Copy out each line of the listing that has the word "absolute" in it.

_Raw data:_
□ □ □ □ □

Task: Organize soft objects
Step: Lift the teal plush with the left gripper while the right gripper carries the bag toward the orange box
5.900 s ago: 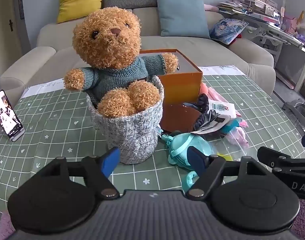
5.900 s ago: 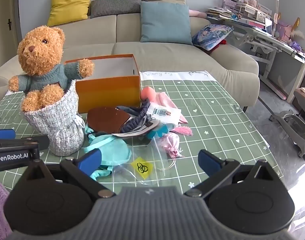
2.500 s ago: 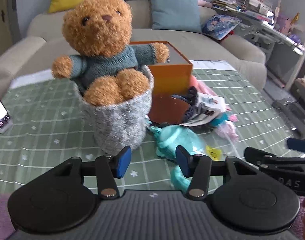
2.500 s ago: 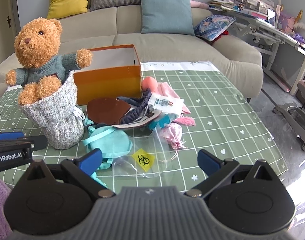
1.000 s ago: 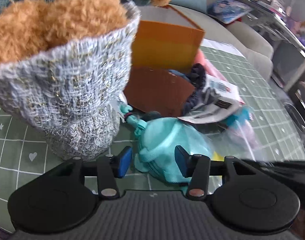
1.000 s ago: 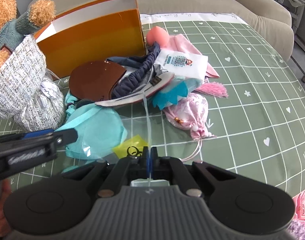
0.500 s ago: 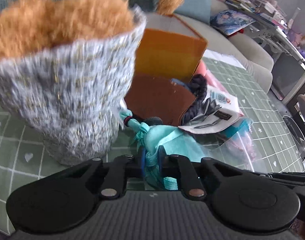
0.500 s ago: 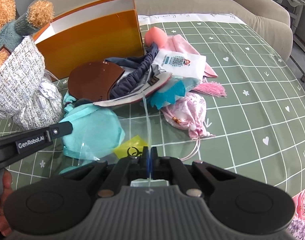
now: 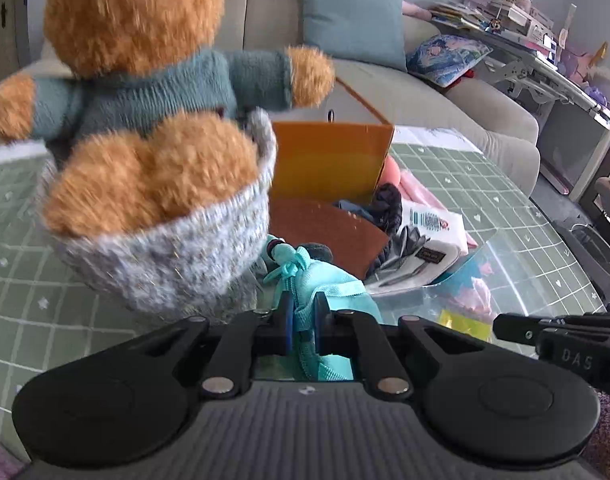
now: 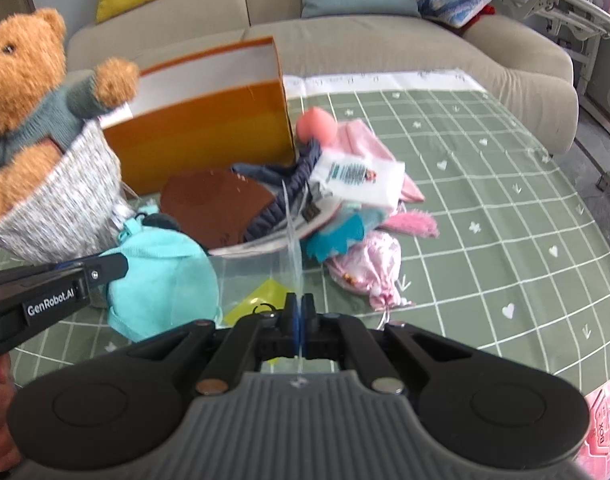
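I see the green checked tablecloth [image 10: 505,208] under everything, with the orange box [image 10: 209,136] at the far middle. Left of it the teddy bear [image 9: 145,80] sits in a grey knitted basket [image 9: 177,264]. Near that, my left gripper [image 9: 303,320] is closing, its jaws pinching the strap of the teal drawstring pouch [image 10: 161,280]. My right gripper [image 10: 299,320] is clamped together on the edge of a clear plastic bag [image 10: 261,276], which looks raised off the cloth, though blur makes that uncertain. A small pink pouch [image 10: 369,268] lies just right of the bag.
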Motion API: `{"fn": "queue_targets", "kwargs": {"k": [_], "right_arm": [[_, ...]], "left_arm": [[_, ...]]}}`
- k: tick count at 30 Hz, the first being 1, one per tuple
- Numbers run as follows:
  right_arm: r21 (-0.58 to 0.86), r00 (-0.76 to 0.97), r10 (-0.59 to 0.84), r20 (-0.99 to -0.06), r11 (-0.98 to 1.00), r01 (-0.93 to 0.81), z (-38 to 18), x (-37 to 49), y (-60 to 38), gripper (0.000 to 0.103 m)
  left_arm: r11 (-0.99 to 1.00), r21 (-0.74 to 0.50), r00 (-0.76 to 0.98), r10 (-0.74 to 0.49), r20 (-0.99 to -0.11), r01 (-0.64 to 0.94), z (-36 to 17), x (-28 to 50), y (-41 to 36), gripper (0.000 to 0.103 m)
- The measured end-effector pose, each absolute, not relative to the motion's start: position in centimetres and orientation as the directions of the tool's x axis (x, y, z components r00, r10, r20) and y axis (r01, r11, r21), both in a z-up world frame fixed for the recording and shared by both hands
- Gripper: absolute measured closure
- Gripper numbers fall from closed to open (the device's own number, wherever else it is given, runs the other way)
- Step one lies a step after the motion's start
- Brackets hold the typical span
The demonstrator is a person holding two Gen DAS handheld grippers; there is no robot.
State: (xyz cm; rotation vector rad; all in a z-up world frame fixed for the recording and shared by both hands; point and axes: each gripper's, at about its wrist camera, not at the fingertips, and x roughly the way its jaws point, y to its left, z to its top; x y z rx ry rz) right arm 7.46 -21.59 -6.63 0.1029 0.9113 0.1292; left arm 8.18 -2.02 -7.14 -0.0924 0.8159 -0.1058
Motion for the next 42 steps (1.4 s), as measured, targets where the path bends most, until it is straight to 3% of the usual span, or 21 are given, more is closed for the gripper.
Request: {"fn": "queue_targets", "kwargs": {"k": [24,42], "right_arm": [[0.096,0.759,0.141,-0.636,0.99,-0.103,2.6,1.6,-22.4,0.103],[0.037,0.78,0.111,-0.616,0.993,-0.112,5.2,-1.6,-21.5,0.103]], "left_arm": [[0.987,-0.065,0.812,-0.156,-0.562,0.145,2.5,1.9,-2.4,0.093],[0.987,-0.06,0.825,-0.159,-0.542,0.151,4.9,-1.3,-1.3,0.093]]}}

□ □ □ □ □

_Solution:_
- The measured end-effector pose, each absolute, not relative to the motion's start: position in centimetres and orientation as the directions of the tool's x axis (x, y, z components r00, r10, r20) and y axis (r01, r11, r21), both in a z-up world frame fixed for the recording and shared by both hands
- Gripper: absolute measured closure

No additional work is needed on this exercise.